EXERCISE
Scan the data for lines with "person" and report the count by itself.

Dataset excerpts
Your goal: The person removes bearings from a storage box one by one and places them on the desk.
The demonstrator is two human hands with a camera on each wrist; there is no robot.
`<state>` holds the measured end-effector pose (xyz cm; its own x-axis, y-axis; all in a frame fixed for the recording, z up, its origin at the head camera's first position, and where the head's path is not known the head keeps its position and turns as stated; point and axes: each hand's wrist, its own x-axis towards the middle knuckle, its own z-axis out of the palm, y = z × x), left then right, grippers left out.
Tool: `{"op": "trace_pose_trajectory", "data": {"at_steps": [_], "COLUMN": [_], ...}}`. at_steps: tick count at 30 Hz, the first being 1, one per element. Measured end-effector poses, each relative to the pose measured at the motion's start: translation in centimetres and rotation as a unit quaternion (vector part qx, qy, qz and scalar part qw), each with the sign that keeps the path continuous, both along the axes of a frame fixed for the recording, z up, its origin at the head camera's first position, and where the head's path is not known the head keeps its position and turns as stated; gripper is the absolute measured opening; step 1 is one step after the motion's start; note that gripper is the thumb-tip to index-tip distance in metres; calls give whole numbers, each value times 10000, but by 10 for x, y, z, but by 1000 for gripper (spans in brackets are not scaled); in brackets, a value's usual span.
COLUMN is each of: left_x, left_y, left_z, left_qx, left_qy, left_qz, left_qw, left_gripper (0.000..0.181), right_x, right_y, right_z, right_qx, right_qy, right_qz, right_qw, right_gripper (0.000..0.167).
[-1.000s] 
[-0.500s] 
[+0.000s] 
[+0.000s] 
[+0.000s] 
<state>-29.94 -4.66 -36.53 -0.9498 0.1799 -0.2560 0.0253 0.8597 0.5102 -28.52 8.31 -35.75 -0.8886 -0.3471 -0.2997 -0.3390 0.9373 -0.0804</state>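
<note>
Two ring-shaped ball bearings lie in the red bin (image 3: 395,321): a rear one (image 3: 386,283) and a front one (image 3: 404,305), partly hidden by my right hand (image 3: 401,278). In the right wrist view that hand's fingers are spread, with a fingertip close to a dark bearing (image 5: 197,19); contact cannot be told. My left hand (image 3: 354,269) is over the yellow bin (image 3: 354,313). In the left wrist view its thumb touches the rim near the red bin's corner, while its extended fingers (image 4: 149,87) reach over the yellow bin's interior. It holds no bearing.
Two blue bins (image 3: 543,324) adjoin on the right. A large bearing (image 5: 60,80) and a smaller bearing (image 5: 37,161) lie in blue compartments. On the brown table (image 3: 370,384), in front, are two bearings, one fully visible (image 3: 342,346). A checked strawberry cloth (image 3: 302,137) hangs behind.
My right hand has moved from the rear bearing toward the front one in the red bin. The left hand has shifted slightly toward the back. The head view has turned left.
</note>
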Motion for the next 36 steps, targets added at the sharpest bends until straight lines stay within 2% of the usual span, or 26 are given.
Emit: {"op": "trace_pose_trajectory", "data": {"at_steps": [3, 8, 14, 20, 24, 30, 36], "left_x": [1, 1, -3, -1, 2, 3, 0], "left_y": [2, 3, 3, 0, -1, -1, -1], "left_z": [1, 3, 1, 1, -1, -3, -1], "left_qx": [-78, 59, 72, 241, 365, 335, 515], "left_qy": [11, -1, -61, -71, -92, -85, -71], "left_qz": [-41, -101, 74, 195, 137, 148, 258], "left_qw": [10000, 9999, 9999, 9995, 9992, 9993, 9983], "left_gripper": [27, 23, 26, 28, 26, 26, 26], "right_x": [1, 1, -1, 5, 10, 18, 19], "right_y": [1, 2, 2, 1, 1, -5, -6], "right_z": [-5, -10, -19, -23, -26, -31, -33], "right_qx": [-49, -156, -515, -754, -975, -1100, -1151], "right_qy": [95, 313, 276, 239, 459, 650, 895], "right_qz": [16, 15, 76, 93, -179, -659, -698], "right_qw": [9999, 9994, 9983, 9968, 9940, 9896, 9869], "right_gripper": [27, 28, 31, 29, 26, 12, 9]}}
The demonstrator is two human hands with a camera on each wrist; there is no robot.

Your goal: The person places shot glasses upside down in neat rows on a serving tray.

FINISHED TASK
2